Copy out, from the entries below, each line that holds the string "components".

(Recorded information begins)

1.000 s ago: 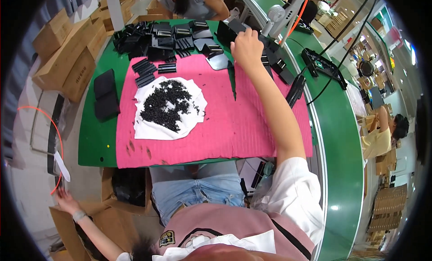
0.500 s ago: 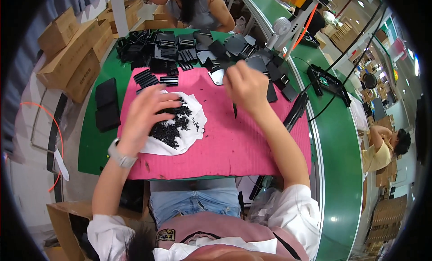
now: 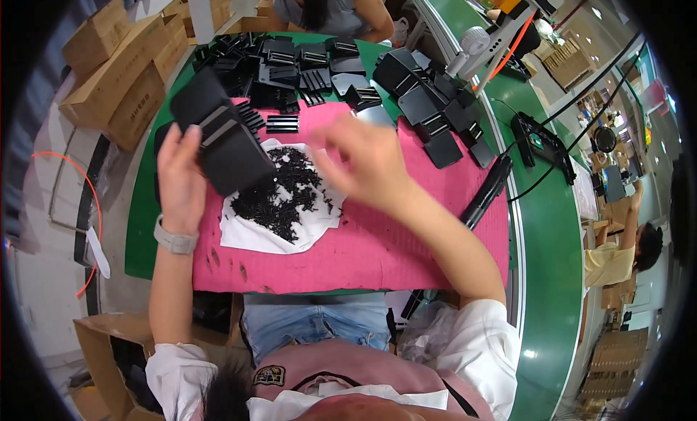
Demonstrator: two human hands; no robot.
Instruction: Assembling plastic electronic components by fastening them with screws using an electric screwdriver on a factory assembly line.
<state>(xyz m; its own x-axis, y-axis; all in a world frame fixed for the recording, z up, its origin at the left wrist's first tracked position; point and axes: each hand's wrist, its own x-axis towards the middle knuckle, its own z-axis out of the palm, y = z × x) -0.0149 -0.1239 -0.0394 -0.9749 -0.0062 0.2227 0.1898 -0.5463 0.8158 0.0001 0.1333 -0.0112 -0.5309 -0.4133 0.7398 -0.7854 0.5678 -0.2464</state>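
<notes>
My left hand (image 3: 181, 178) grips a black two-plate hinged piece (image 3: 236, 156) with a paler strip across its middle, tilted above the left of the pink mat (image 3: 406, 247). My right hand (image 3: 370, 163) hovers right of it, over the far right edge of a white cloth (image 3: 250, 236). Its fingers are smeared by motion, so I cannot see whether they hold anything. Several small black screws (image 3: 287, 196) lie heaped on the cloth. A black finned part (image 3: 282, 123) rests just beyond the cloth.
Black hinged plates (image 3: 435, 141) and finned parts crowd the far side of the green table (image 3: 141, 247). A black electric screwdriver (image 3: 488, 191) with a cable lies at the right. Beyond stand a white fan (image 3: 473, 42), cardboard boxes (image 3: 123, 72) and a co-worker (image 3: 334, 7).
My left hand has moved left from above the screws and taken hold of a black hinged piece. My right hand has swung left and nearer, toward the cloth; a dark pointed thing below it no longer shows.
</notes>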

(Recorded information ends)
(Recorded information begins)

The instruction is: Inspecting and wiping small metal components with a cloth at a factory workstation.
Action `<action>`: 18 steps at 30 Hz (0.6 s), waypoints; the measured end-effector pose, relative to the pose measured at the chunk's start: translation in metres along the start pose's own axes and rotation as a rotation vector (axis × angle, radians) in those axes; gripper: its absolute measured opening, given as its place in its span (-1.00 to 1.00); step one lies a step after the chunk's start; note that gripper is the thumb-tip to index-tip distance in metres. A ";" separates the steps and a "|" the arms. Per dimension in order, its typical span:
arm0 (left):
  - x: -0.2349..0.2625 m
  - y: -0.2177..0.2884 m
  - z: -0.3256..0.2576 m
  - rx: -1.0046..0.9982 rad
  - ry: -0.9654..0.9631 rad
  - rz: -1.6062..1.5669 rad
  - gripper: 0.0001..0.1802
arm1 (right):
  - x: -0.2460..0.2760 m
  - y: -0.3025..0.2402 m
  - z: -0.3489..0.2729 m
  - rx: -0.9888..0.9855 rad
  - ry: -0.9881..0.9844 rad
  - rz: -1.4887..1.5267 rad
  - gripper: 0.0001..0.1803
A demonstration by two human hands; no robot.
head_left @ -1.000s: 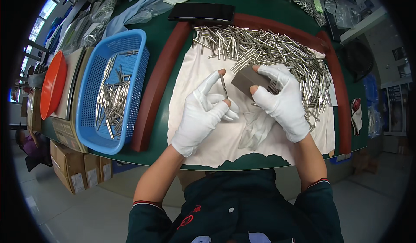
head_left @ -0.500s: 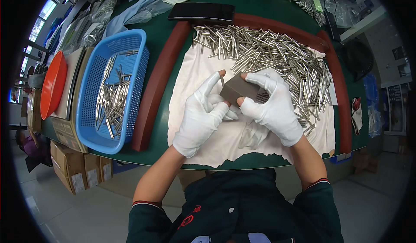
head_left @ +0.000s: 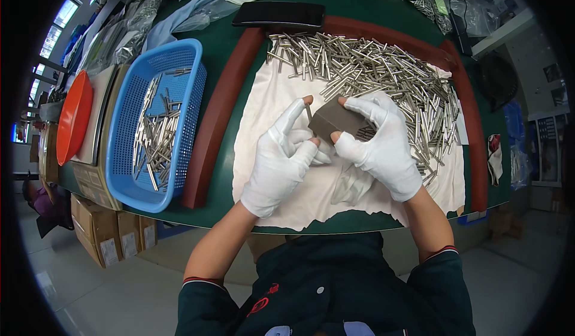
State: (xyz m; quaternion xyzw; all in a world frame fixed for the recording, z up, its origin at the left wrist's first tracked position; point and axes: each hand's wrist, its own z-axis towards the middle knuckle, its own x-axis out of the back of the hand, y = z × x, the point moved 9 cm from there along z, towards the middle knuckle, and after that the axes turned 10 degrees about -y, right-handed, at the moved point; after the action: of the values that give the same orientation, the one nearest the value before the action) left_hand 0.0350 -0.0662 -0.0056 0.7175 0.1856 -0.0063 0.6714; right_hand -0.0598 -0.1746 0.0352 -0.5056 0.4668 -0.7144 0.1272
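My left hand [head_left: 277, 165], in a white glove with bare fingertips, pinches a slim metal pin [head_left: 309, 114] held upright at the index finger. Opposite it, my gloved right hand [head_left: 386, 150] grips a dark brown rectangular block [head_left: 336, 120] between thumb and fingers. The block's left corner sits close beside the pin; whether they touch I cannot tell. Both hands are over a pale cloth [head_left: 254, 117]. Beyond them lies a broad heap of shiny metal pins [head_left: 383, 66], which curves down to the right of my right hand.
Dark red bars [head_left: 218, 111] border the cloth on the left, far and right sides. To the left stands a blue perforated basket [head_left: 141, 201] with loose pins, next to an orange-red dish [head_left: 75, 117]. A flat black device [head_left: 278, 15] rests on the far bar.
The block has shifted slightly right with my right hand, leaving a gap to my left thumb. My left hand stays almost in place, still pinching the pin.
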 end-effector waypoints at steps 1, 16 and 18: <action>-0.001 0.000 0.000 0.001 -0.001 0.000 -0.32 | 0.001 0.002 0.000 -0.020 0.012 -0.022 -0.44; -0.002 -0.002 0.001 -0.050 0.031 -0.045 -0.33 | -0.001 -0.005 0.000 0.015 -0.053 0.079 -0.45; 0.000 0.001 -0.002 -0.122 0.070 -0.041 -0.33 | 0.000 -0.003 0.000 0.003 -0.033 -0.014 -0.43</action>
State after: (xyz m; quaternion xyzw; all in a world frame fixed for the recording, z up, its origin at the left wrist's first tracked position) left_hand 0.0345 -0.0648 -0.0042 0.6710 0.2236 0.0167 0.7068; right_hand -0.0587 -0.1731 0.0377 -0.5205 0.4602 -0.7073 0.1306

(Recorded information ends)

## [Response]
Instruction: Assembling plastic electronic components by fastening them with screws using an electric screwdriver on a factory assembly line.
The instruction is: Inspecting and wiping small metal components with a cloth at a factory workstation.

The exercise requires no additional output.